Auch die Jeans, die man bereits morgens beim Arbeiten oder Einkaufen getragen hat, wird nicht als anti-weihnachtliches Zeichen gedeutet.
Planted Duck oder veganes Fondue, glutenfreie Guetzli, zuckerreduzierte Schokolade und Punsch ohne Alkohol sind auf vielen Festtagstafeln normal. Nicht alles muss selbst zubereitet werden. Und auch Spaghetti mit Tomatensauce sind durchaus weihnachtsfähig. Früher wurde viel darüber geredet, dass Weihnachten ein Fest für Kinder sei. Heute bestimmen die Kids oft selbstbewusst das Weihnachtsmenu.
Auch der Dresscode hat sich in vielen Haushalten gelockert. Lustige (manche würden auch sagen alberne) X-Mas-Pullis haben bei vielen Feiernden die gebügelten Kragen abgelöst. Und auch die Jeans, die man bereits morgens beim Arbeiten oder Einkaufen getragen hat, wird nicht als anti-weihnachtliches Zeichen gedeutet.
Mehr Lust als Pflicht
In letzter Zeit hört man immer häufiger von Paaren, die über die Festtage verreisen – früher für viele ein absolutes No-Go. Weihnachten ist vielfältiger geworden und damit auch lockerer. Traditionelles Weihnachten mit Kerzen und Keksen auf Festtagsgeschirr lebt als dekorative Idee in Werbeanzeigen und Postkartenmotiven weiter.
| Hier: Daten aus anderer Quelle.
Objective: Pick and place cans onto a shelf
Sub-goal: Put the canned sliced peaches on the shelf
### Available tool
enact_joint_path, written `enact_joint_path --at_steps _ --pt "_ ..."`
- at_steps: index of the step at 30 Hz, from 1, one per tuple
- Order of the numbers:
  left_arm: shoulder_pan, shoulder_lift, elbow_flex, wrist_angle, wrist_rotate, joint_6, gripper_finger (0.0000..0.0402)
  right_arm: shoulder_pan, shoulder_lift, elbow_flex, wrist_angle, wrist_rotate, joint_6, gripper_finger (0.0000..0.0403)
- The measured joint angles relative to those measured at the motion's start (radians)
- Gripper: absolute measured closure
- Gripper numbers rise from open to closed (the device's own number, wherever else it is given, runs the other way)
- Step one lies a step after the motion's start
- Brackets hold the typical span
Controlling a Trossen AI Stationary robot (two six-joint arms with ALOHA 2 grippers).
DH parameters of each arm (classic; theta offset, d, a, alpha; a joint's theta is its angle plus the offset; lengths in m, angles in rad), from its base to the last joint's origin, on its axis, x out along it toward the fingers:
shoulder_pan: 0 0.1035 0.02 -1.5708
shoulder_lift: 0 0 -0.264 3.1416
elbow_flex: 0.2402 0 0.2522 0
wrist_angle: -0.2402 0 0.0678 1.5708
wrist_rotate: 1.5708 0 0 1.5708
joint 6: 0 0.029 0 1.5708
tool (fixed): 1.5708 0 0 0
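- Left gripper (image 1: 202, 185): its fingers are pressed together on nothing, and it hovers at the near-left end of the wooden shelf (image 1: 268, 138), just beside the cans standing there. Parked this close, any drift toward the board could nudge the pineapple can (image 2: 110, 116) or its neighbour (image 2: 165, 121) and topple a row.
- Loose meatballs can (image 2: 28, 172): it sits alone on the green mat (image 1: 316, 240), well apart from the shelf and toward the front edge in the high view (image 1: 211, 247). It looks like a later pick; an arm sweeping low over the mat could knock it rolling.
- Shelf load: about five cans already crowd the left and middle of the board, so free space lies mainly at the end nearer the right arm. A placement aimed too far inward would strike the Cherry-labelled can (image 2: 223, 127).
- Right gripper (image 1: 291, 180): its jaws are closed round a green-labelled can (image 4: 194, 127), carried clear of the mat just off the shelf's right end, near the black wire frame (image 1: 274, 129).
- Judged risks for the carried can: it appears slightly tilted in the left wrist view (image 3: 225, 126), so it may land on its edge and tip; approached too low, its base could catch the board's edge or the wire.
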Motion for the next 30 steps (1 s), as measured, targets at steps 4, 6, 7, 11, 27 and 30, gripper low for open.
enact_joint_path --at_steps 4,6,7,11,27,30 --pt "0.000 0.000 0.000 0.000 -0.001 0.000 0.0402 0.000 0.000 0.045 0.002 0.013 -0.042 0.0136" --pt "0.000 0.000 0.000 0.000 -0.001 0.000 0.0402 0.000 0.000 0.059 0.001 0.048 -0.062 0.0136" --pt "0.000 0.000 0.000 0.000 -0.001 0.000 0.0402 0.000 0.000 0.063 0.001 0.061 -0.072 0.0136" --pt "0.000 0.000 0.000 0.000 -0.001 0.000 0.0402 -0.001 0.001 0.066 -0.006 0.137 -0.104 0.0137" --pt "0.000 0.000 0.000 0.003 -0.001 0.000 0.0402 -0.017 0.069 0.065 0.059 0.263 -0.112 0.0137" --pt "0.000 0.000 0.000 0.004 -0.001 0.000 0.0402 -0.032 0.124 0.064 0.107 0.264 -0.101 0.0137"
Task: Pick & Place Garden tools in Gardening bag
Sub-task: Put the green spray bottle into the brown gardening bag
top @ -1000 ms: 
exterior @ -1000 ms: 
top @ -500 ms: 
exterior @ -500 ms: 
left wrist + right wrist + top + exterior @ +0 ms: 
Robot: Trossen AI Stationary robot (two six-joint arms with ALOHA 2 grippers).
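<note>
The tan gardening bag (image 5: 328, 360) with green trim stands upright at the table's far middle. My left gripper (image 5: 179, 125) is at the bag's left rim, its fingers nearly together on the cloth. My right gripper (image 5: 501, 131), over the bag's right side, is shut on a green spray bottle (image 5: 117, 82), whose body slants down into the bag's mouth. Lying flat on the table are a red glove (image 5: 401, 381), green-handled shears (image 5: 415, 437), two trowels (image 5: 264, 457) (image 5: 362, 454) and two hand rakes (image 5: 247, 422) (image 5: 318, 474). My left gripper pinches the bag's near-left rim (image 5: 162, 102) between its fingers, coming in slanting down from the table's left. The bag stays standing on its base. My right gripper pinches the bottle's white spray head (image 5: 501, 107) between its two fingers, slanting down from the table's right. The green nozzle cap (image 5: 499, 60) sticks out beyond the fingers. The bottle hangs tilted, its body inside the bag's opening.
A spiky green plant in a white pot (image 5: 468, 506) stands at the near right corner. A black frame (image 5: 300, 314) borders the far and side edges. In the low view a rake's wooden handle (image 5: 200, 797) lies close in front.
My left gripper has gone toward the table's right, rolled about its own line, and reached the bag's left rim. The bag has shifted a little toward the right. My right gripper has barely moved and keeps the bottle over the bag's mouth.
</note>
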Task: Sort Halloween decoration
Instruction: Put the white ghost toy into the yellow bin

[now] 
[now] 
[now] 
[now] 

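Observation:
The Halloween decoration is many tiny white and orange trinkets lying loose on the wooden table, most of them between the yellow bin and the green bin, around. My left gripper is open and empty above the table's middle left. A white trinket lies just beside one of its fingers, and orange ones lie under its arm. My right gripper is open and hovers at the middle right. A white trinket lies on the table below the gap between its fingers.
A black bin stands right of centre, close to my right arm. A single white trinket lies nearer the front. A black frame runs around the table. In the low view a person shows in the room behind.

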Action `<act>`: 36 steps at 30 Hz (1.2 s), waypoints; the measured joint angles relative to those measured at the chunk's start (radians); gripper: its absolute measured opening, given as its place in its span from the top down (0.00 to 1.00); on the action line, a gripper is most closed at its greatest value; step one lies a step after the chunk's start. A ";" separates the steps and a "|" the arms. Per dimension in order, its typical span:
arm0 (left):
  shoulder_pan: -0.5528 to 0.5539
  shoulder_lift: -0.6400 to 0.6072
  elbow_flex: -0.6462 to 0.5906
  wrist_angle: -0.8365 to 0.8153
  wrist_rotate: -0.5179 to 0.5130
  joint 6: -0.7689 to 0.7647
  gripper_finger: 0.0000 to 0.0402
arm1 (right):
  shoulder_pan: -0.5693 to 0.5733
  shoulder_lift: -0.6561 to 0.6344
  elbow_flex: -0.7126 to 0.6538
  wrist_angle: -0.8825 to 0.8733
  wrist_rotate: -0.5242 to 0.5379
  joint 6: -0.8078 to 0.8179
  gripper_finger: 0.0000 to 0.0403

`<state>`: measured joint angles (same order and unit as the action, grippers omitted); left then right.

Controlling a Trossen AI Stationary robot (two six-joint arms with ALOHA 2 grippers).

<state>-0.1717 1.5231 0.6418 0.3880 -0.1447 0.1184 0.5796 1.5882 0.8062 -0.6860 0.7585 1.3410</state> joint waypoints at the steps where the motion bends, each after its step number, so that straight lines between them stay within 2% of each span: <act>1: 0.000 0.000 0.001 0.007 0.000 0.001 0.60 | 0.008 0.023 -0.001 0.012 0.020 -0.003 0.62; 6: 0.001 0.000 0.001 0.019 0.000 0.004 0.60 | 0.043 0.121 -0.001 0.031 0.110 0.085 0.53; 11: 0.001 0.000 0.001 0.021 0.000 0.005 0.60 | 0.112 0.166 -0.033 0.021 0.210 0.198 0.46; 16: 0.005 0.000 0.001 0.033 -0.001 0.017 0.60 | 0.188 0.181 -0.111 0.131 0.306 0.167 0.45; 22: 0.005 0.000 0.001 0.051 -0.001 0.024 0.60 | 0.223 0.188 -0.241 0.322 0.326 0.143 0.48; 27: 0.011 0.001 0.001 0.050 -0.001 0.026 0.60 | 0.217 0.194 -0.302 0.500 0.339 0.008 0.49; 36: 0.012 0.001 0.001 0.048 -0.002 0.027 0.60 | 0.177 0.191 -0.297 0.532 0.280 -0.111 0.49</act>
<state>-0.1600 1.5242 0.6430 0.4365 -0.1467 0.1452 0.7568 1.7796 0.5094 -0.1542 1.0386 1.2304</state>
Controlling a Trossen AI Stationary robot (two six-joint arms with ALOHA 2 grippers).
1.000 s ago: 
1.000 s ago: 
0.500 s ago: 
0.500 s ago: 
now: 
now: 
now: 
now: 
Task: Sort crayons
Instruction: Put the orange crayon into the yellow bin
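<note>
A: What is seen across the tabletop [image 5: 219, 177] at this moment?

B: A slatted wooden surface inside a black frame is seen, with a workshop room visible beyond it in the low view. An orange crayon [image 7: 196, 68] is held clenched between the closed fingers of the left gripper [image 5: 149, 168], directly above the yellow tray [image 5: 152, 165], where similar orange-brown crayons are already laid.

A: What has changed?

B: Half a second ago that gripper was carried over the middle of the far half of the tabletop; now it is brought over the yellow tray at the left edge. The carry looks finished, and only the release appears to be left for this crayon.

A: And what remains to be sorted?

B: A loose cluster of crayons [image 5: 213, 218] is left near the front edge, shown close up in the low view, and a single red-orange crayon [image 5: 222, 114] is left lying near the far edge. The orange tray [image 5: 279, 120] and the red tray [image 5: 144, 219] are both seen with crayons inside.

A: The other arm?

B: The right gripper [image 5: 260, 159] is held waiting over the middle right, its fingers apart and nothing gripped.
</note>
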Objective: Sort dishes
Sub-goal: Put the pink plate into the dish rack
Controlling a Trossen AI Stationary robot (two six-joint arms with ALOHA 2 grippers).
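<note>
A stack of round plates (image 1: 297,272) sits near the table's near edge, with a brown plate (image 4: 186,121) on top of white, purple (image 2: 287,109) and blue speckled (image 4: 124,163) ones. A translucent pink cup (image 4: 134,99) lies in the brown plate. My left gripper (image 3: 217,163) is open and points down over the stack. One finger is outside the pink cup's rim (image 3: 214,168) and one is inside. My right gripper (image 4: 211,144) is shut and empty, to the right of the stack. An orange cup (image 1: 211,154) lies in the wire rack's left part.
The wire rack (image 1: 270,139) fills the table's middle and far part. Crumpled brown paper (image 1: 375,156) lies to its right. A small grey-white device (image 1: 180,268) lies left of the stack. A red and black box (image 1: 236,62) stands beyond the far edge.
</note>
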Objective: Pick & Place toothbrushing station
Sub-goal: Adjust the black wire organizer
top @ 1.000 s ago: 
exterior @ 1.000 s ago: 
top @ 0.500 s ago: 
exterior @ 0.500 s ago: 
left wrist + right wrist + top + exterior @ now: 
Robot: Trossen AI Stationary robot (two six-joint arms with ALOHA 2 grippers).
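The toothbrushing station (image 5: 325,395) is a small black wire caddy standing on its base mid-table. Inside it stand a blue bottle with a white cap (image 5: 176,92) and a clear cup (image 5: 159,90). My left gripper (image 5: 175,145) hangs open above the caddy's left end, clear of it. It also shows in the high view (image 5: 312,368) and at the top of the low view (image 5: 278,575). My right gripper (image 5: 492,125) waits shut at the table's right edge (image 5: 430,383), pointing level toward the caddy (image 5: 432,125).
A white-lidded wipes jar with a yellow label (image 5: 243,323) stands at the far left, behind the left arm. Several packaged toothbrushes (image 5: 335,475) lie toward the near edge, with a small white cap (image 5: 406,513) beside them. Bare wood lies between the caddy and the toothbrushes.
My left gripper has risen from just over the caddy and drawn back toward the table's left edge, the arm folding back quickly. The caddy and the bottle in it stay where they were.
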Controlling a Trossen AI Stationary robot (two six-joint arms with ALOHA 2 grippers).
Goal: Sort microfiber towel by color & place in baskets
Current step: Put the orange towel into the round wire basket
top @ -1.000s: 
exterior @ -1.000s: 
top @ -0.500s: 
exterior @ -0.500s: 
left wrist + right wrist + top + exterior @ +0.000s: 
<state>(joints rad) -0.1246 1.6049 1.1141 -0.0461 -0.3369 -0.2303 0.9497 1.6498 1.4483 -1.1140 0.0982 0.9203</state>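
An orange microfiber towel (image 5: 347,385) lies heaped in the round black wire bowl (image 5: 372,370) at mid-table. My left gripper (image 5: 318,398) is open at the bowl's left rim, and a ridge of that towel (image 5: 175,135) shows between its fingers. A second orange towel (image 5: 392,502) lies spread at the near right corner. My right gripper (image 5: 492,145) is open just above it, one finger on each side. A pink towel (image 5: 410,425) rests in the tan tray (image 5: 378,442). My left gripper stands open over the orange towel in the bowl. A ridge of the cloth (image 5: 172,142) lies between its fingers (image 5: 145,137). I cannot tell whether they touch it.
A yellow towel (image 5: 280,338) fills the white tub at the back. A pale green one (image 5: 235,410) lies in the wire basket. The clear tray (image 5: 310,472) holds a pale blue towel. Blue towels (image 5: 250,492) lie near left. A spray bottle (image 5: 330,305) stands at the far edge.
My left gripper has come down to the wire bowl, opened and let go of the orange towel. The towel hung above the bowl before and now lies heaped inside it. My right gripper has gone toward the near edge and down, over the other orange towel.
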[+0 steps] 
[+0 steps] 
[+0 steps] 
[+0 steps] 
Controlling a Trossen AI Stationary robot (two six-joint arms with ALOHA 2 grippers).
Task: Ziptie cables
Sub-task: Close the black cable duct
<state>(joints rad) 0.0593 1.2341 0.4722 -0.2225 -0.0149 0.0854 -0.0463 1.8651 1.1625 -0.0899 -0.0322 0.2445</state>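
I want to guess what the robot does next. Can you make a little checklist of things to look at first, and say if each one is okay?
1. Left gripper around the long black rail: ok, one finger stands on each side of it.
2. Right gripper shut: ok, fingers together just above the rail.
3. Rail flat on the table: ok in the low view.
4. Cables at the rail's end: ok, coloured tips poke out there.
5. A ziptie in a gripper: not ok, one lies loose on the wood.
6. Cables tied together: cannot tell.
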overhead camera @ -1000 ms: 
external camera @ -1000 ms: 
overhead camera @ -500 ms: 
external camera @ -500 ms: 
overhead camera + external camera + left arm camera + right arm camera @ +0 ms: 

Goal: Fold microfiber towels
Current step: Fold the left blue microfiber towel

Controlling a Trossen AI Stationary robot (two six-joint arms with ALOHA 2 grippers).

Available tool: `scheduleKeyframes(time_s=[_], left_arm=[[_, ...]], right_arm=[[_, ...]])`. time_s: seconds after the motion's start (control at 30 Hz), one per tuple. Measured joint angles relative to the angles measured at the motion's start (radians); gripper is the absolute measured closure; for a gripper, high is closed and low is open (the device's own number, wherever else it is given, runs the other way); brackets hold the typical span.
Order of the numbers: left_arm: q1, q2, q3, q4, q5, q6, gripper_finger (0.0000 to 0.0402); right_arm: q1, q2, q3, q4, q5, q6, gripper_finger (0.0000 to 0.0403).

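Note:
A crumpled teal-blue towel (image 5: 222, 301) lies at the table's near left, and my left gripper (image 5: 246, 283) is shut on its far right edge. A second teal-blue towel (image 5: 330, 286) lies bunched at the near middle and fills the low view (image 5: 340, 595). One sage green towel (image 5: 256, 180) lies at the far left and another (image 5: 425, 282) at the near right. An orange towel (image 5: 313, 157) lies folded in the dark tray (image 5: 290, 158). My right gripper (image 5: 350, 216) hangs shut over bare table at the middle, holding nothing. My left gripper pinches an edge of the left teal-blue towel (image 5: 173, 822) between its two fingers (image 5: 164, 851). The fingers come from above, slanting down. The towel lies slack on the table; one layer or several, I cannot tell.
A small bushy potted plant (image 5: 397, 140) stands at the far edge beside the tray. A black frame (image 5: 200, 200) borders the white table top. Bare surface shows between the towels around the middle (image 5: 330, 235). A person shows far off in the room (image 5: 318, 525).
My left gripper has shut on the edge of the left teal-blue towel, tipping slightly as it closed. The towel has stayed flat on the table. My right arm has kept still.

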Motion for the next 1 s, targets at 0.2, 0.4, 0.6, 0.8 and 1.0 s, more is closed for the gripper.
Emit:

An den Weihnachtstagen selbst ist die Freiheit, zu feiern, wie man will, enorm gewachsen. Eine Befreiung. Mehr Lust als Pflicht. Klar kann man ein traditionelles Weihnachtsmenu kochen, braten, backen und essen – wenn man’s mag. Aber man muss nicht. Man muss auch nicht mehr warten, bis die Erwachsenen, müde von Braten und Gebäck, ins Bett gegangen sind, um sich in der Beiz seines Vertrauens mit Ähnlichdenkenden zu treffen.